- _AIM OF THE TASK_:
Note how many lines of the data below hold the word "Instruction", then give that number with no other text.

Collection entries:
##############################

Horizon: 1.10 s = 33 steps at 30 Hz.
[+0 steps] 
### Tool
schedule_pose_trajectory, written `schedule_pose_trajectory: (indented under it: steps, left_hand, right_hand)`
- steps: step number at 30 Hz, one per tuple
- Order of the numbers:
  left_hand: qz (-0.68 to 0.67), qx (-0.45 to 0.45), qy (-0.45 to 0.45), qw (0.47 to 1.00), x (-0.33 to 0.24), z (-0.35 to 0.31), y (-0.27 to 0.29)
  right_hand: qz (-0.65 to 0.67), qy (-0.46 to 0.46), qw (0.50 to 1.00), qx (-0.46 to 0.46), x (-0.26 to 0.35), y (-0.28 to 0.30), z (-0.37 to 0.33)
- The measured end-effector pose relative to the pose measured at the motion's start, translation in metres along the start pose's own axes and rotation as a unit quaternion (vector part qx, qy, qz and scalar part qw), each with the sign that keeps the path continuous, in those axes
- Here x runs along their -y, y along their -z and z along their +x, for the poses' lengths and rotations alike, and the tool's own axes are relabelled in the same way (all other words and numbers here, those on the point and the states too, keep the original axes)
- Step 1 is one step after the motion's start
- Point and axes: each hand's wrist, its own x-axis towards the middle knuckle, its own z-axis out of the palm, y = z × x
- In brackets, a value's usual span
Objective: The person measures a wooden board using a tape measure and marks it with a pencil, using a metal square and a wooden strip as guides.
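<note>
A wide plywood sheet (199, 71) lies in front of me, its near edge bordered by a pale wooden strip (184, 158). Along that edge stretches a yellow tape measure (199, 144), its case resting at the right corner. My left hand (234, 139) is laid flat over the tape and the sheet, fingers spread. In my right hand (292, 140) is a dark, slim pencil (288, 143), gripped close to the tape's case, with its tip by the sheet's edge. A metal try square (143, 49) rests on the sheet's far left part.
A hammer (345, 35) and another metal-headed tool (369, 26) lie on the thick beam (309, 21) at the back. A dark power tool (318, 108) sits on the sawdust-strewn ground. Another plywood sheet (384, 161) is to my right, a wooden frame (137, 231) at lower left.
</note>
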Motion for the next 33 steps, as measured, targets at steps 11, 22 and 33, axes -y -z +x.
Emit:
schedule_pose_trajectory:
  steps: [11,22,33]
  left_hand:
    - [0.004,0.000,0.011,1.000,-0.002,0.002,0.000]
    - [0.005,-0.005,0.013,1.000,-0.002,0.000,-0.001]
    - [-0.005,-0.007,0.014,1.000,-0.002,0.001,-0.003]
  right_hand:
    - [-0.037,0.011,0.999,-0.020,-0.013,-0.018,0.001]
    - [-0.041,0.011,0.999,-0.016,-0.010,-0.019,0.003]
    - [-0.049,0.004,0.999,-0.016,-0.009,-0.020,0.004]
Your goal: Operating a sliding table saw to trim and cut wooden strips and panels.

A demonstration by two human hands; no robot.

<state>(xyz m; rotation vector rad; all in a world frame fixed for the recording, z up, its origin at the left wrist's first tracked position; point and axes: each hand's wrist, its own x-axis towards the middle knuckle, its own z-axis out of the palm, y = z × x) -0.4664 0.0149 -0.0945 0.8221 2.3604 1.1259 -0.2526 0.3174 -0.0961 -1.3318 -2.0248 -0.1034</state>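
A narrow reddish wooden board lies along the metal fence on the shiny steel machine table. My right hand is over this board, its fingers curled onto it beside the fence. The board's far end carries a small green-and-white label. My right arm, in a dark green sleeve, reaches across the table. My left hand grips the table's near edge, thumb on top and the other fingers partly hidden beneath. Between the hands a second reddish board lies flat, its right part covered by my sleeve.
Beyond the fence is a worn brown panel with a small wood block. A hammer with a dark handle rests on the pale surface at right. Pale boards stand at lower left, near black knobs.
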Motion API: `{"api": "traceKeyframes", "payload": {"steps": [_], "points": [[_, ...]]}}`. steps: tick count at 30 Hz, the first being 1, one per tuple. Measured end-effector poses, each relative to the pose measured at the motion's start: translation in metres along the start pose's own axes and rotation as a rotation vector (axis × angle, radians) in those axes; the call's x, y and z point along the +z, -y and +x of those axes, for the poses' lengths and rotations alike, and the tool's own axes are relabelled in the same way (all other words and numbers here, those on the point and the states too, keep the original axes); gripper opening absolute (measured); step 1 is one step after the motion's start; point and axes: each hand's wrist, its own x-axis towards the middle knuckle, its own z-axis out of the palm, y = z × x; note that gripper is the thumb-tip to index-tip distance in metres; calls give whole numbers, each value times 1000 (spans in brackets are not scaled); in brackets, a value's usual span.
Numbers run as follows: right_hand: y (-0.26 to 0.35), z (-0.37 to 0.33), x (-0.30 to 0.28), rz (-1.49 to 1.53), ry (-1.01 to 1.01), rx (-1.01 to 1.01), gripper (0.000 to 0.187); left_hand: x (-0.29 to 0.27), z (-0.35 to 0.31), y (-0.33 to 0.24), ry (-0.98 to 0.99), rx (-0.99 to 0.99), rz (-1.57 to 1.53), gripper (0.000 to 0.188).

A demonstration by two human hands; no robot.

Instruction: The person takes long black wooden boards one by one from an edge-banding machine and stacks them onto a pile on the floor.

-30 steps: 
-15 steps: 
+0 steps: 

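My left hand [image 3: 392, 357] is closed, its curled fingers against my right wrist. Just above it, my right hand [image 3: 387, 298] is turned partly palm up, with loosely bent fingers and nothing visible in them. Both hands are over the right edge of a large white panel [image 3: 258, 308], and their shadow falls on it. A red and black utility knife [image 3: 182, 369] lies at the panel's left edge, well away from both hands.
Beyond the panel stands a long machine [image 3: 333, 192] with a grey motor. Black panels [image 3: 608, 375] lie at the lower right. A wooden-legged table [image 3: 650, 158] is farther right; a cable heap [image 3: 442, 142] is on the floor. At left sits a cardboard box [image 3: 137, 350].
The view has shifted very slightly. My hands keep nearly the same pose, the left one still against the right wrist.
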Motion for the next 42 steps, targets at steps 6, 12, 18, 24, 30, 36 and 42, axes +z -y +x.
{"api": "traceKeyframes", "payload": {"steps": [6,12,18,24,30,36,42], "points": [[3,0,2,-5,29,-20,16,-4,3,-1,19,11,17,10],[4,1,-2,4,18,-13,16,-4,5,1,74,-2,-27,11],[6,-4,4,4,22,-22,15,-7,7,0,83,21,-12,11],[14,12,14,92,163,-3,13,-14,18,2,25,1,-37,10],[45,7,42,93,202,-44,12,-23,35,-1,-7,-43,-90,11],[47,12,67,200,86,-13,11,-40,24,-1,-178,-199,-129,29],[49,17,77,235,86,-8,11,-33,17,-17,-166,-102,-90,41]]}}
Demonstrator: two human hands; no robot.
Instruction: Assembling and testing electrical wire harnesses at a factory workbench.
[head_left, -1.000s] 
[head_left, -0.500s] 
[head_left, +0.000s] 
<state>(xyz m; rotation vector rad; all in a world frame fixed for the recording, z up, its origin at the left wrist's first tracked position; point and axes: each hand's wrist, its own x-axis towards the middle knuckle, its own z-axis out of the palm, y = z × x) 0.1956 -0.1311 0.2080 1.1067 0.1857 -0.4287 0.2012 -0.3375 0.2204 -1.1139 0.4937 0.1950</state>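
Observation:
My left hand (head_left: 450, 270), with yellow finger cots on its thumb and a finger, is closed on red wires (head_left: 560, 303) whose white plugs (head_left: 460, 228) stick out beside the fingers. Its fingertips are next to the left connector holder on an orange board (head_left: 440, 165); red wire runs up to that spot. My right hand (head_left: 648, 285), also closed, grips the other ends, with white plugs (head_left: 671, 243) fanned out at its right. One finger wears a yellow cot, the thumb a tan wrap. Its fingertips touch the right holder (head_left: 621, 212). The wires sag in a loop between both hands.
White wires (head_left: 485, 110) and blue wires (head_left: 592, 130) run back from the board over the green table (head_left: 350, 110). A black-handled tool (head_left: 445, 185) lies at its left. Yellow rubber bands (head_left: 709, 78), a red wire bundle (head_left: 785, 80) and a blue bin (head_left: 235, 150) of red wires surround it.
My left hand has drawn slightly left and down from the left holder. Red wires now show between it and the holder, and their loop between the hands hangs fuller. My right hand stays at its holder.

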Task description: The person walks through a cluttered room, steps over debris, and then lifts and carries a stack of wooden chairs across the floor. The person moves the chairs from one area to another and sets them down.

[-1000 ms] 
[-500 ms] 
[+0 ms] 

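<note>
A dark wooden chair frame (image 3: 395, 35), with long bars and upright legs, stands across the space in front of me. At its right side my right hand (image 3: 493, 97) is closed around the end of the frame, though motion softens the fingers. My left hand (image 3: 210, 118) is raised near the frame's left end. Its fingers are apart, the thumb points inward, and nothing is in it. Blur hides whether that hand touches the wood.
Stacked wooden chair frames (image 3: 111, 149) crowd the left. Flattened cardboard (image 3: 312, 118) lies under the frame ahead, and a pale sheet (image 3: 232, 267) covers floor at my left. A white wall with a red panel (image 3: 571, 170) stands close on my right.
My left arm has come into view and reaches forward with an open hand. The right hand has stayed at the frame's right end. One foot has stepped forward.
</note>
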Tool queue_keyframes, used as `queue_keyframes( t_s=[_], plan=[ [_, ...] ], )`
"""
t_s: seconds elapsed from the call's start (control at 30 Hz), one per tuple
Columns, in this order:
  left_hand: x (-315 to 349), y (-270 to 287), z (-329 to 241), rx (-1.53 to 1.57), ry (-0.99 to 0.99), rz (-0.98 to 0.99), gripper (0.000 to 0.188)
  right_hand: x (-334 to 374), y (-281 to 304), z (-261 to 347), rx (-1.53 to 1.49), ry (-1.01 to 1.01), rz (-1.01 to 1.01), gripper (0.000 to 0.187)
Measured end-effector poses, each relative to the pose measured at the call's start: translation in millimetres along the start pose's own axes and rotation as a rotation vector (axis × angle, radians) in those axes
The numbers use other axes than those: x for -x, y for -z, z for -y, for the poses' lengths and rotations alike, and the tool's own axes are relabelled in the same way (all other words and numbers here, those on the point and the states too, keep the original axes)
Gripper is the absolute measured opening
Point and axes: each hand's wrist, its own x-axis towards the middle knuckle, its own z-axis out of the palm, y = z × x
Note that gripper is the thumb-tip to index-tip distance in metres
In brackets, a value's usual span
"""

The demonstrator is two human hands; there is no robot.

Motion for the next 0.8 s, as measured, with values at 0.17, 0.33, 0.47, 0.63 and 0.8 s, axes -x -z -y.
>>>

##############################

- _PROBLEM SOLUTION_:
2